Work task: Reproduce exactly, from the data that follows, the line with "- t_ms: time", the line with "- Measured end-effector", and every line that lies between them.

Data:
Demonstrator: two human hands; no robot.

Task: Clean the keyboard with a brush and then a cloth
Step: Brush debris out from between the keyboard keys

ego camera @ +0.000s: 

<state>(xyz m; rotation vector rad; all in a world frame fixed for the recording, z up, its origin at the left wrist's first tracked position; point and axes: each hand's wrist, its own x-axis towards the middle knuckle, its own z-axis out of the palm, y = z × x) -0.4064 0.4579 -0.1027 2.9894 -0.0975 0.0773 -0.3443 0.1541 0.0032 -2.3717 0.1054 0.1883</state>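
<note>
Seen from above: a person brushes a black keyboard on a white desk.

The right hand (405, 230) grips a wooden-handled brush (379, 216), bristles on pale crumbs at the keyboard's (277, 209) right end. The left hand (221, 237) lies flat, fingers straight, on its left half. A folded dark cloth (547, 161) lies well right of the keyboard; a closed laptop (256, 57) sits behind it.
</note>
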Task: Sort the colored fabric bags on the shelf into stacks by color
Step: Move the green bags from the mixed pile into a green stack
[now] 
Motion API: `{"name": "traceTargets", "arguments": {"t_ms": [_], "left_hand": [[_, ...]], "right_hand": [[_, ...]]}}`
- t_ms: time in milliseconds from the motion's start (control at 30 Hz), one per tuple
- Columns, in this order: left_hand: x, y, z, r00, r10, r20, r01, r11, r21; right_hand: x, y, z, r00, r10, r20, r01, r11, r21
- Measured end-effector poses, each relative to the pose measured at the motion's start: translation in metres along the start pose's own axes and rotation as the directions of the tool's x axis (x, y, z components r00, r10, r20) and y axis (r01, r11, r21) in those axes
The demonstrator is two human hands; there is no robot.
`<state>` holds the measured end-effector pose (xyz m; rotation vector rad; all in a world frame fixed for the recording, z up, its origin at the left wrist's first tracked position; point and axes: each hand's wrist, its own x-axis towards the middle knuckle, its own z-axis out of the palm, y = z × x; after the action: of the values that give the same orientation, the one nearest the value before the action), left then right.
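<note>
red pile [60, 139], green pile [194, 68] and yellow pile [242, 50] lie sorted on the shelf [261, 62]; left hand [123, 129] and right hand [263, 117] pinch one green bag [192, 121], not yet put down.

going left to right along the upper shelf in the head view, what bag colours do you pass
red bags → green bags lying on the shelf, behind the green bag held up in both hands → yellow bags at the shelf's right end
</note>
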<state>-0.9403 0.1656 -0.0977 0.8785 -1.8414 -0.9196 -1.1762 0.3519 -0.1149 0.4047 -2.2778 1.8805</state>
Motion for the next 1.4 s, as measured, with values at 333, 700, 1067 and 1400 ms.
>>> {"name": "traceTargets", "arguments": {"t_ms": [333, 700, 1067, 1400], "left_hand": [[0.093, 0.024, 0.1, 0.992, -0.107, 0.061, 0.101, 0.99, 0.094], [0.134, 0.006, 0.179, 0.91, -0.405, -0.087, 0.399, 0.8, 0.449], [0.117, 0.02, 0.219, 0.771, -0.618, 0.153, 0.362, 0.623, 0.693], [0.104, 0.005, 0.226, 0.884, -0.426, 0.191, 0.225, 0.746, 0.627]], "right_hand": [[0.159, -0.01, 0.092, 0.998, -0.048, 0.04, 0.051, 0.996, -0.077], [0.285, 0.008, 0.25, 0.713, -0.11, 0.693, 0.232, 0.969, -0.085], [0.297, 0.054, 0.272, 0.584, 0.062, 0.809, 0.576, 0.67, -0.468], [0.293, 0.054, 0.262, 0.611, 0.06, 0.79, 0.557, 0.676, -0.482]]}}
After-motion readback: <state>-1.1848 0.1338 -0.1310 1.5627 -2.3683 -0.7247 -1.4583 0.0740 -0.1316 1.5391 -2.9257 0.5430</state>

Task result:
- t_ms: time in milliseconds from the motion's start (control at 30 Hz), one per tuple
- Columns, in this order: left_hand: x, y, z, r00, r10, r20, r01, r11, r21; right_hand: x, y, z, r00, r10, r20, r01, r11, r21
- Measured end-effector poses, each relative to the pose measured at the motion's start: translation in metres along the start pose's own axes and rotation as the directions of the tool's x axis (x, y, z components r00, r10, r20) and y axis (r01, r11, r21) in those axes

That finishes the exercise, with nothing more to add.